The Essay of Tania Billingsley discussed in a previous post saw a young woman jeopardise a possible court case in exchange for a minute of fame and some mileage for the airing of her views on the much politicised idea of New Zealand’s ‘Rape Culture’.
She’s already been forgotten about, and the chances of a court case are now resting close to zero.
But there is the distinct possibility that this will provoke further attempts to use the media to double the shame, post court case.
The barrier of course is suppression.
The victim of an indecent act is outraged her attacker gets a say in whether she can reveal her identity.
The woman is making a legal bid to lift her name suppression to tell her story without fear of breaking the law.
But the man who attacked her has a legal right to challenge her bid and a hearing date has been set.
This article: Indecent act man challenges victim’s bid to be named highlights the concept that if convicted the man should be excluded from legal participation in any suppression proceedings.
Complainants in sexual assault cases automatically get name suppression and that comes with the assumption that there is some form of ownership by the victim rather than a legal protection to prevent damage.
Suppression pre-hearing should be as much about protection for the defendant should they be found not guilty.
In Billingsley’s case there was most likely no one to challenge the lifting of suppression.
What is being questioned is the legal right of the defendant to be present at proceedings that concern them; in this case that the man should be allowed a legal right to challenge the woman’s application, post-conviction.
Should he be excluded from the legal protection of damage?
Suppression is about damage – so what is being asked for here is the transfer of the authority of the court to rule on possible damage, to ownership of that suppression order by the victim.
Beyond that the end result of what is being demanded is the unassailable right to tell your story the way you want to post court case.
In other words a conviction embodies the unassailable right to an undetermined level of shame.
This situation doesn’t just apply to sexual assault cases.
The defendant is this Murder/Arson case also has name suppression.
Peter Dixon, 77, died in the bedroom of his Manurewa home in February 2011. At the time the Fire Service said there was nothing to suggest the fire was suspicious.
A 47-year-old woman, whose name is suppressed, was arrested 18 months later after what police described as “a lengthy and complex investigation”.

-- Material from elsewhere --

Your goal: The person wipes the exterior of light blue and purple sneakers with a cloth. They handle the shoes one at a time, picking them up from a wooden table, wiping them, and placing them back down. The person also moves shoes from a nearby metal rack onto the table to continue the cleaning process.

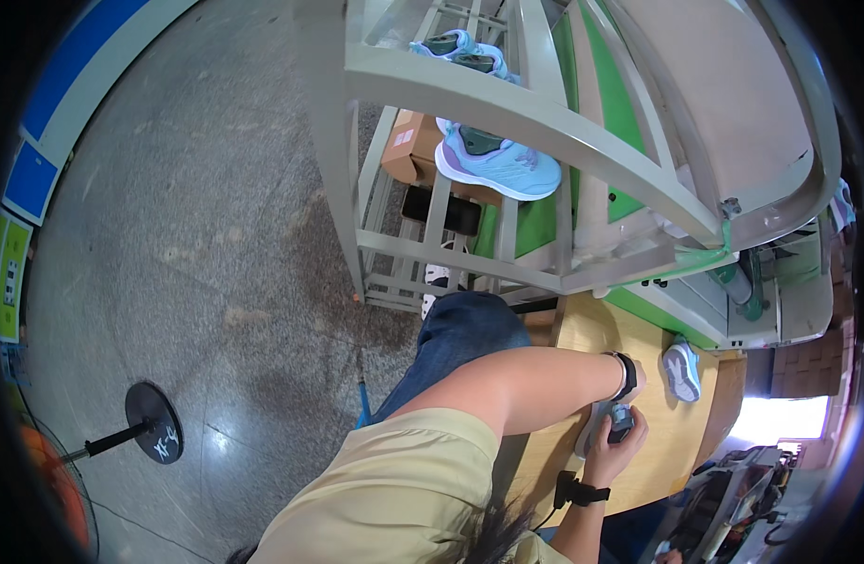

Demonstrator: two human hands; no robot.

I am not sure why this woman would still have name suppression. Presumably there are some grounds for the order on the basis of damage.
Then again are we be heading down the path where suppression becomes not an decision of the court to prevent damage, but a legal privilege for women?
It also popped up in the previous post King – I’m sorry for being a woman concerning the bath tub deaths of infants.
Final name suppression was granted “by the slimmest of margins”, Justice Ronald Young said.